Experimental demonstration of a fault-tolerant qubit encoded on a hyperfine-coupled qudit
- URL: http://arxiv.org/abs/2405.20827v1
- Date: Fri, 31 May 2024 14:19:57 GMT
- Title: Experimental demonstration of a fault-tolerant qubit encoded on a hyperfine-coupled qudit
- Authors: Sumin Lim, Mikhail Vaganov, Junjie Liu, Arzhang Ardavan,
- Abstract summary: Protocols employing redundancy over multiple physical qubits to encode a single error-protected logical qubit are theoretically effective, but imply a large resource overhead.
Proposals have emerged for exploiting high-spin magnetic nuclei coupled to condensed matter electron spin qubits to implement fault-tolerant memories.
We implement the encoding using electron-nuclear double resonance within a subspace of the spin levels in an ensemble of highly coherent manganese defects in zinc oxide.

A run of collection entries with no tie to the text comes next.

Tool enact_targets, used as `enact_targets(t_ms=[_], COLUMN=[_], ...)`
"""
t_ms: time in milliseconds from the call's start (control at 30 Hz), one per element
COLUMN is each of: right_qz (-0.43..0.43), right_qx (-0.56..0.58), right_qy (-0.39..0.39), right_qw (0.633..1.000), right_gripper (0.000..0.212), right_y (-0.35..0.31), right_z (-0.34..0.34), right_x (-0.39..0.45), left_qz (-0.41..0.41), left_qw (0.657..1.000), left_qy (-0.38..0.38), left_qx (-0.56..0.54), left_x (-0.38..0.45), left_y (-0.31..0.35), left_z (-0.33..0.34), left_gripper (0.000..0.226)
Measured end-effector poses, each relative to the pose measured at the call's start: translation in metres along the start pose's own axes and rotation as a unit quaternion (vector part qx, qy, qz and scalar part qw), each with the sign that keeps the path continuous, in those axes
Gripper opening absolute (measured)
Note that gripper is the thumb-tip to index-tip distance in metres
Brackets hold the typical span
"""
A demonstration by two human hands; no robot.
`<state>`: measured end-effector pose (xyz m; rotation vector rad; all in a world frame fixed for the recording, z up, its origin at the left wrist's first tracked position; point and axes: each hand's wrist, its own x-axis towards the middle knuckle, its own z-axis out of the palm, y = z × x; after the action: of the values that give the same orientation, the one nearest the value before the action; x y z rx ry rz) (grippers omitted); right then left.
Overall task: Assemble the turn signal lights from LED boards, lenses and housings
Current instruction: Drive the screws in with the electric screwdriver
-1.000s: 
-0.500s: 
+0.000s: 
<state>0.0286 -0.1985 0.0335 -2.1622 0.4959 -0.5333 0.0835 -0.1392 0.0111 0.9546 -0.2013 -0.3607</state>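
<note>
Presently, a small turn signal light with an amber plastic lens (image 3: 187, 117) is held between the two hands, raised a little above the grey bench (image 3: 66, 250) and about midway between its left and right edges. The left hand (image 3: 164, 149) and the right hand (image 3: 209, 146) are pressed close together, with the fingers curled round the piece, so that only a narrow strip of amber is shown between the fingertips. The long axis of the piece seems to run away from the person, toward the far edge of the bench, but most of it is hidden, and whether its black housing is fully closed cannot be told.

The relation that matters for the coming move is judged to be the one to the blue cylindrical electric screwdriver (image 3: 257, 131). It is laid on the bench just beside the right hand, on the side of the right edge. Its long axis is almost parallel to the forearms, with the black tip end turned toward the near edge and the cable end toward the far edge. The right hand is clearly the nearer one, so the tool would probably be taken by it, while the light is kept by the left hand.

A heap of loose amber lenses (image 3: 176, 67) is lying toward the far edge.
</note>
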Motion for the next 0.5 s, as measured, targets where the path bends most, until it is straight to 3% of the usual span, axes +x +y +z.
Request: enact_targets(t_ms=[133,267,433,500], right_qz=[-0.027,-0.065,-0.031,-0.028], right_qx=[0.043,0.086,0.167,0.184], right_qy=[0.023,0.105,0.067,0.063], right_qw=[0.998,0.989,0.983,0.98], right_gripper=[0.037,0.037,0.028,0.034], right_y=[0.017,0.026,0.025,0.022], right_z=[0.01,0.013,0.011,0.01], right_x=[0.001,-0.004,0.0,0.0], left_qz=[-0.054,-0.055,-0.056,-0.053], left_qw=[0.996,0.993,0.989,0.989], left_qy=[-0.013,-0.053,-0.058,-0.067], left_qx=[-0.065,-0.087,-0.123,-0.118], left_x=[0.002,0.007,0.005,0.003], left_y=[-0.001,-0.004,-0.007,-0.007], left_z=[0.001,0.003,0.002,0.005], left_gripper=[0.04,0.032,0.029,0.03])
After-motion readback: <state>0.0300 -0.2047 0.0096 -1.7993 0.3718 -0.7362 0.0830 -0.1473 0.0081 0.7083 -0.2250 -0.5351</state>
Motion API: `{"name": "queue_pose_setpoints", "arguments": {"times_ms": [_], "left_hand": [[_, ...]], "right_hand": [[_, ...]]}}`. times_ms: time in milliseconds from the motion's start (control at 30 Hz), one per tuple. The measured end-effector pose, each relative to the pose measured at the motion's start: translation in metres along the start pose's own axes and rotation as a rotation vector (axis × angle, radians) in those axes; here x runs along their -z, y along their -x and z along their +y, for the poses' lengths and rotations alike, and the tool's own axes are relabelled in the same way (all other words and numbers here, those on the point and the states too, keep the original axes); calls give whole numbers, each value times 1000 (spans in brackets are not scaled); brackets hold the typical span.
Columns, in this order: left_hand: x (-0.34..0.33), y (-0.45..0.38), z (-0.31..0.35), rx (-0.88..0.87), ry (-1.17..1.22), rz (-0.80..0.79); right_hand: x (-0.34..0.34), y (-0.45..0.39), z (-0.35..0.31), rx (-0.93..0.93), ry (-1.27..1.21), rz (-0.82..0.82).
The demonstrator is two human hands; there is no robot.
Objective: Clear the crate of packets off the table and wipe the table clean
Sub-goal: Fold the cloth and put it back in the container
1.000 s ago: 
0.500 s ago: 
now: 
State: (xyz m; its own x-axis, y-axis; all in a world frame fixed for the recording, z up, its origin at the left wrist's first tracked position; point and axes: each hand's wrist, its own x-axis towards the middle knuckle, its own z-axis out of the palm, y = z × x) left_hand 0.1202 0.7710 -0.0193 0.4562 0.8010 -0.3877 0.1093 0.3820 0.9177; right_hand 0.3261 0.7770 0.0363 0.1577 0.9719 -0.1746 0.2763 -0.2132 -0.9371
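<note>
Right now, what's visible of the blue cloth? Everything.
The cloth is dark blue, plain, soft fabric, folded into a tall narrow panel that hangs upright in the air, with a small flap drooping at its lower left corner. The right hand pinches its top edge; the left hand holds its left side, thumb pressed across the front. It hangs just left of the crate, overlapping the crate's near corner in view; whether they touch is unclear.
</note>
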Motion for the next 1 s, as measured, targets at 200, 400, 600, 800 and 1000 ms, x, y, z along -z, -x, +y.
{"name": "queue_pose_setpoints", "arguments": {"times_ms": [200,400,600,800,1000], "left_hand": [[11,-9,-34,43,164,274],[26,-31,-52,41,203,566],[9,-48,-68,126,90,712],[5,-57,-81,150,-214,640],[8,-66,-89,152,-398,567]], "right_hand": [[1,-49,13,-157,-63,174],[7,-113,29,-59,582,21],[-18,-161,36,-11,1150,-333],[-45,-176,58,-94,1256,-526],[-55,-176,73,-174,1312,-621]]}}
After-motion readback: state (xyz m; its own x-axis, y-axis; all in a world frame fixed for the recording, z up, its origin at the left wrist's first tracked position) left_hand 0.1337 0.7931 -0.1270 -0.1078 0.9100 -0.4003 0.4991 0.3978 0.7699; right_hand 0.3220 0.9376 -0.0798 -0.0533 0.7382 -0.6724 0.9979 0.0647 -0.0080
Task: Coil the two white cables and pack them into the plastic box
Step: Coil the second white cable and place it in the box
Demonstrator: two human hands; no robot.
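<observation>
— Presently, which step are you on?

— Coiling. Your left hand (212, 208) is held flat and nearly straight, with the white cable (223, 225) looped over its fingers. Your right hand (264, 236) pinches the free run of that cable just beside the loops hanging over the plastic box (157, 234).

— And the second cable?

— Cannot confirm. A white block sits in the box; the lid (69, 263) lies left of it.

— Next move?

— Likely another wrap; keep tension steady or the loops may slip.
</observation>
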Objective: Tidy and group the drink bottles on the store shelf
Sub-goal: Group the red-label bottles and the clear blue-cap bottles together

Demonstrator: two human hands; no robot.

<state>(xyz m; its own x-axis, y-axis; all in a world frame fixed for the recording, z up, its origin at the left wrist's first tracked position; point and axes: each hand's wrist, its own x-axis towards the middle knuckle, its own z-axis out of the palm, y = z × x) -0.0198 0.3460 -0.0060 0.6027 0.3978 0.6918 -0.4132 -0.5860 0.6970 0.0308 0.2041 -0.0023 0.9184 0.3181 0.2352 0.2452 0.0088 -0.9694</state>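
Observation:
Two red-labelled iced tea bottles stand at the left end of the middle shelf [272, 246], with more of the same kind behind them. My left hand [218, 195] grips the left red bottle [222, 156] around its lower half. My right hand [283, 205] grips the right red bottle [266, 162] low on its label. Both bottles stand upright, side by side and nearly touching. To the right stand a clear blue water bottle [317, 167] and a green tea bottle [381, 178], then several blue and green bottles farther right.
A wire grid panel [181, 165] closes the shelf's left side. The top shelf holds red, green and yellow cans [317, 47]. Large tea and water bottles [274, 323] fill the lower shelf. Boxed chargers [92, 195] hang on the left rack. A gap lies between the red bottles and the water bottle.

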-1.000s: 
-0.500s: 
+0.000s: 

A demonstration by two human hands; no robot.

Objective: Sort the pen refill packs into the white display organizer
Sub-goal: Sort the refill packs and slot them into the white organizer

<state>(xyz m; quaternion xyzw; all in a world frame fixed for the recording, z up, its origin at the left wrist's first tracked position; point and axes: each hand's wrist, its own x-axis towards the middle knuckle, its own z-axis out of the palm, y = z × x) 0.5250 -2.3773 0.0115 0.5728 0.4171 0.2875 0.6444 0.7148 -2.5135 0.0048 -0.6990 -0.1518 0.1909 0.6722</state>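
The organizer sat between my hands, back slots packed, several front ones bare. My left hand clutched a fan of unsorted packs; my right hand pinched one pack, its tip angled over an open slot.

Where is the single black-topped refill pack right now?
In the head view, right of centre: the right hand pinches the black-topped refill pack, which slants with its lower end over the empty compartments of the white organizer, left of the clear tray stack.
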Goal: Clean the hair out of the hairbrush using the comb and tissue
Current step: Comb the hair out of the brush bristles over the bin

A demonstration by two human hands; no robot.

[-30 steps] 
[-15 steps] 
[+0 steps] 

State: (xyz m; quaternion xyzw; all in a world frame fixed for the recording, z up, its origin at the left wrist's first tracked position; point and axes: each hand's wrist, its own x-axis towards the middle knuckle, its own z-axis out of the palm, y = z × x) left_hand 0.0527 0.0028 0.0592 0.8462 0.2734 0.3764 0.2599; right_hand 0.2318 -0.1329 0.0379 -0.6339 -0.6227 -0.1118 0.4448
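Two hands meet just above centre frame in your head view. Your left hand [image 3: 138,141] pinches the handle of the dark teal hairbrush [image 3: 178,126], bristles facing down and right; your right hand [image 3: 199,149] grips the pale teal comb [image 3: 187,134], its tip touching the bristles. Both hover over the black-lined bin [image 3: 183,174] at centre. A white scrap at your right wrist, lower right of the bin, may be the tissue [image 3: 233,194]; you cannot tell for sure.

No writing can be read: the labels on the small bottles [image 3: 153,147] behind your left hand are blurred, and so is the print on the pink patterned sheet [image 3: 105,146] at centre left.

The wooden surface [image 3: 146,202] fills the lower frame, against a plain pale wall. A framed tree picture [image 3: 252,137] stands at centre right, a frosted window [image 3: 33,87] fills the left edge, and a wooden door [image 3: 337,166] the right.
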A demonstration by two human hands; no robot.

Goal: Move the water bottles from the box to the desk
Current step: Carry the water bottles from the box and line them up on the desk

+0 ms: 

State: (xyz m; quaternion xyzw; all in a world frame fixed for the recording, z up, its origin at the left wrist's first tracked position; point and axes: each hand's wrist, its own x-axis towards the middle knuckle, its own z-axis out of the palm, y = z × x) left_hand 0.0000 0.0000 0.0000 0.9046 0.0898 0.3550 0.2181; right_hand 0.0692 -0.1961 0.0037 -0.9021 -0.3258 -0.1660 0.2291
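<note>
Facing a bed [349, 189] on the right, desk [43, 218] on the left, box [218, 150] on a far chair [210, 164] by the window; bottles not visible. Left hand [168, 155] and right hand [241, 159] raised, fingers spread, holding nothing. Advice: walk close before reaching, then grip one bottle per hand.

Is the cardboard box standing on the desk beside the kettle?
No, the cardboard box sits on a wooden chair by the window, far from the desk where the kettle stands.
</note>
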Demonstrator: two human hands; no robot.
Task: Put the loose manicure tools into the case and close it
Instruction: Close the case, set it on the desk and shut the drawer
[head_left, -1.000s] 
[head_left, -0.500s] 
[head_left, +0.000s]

- Score: 4.720777561985926
- License: http://creativecommons.org/licenses/by/4.0/
- Abstract: The realization of effective quantum error correction protocols remains a central challenge in the development of scalable quantum computers. Protocols employing redundancy over multiple physical qubits to encode a single error-protected logical qubit are theoretically effective, but imply a large resource overhead. Alternative, more hardware-efficient, approaches seek to deploy higher-dimensional quantum systems known as qudits. Recently, proposals have emerged for exploiting high-spin magnetic nuclei coupled to condensed matter electron spin qubits to implement fault-tolerant memories. Here, we explore experimentally the simplest of these proposals, a logical qubit encoded on the four states of a I=3/2 nuclear spin hyperfine-coupled to a S=1/2 electron spin qubit; the encoding protects against the dominant decoherence mechanism in such systems, fluctuations of the quantizing magnetic field. We implement the encoding using electron-nuclear double resonance within a subspace of the spin levels in an ensemble of highly coherent manganese defects in zinc oxide. We explore the dynamics of the encoded state both under a controlled application of the fluctuation and under natural decoherence processes. Our results confirm the potential of these proposals for practical, implementable, fault tolerant quantum memories.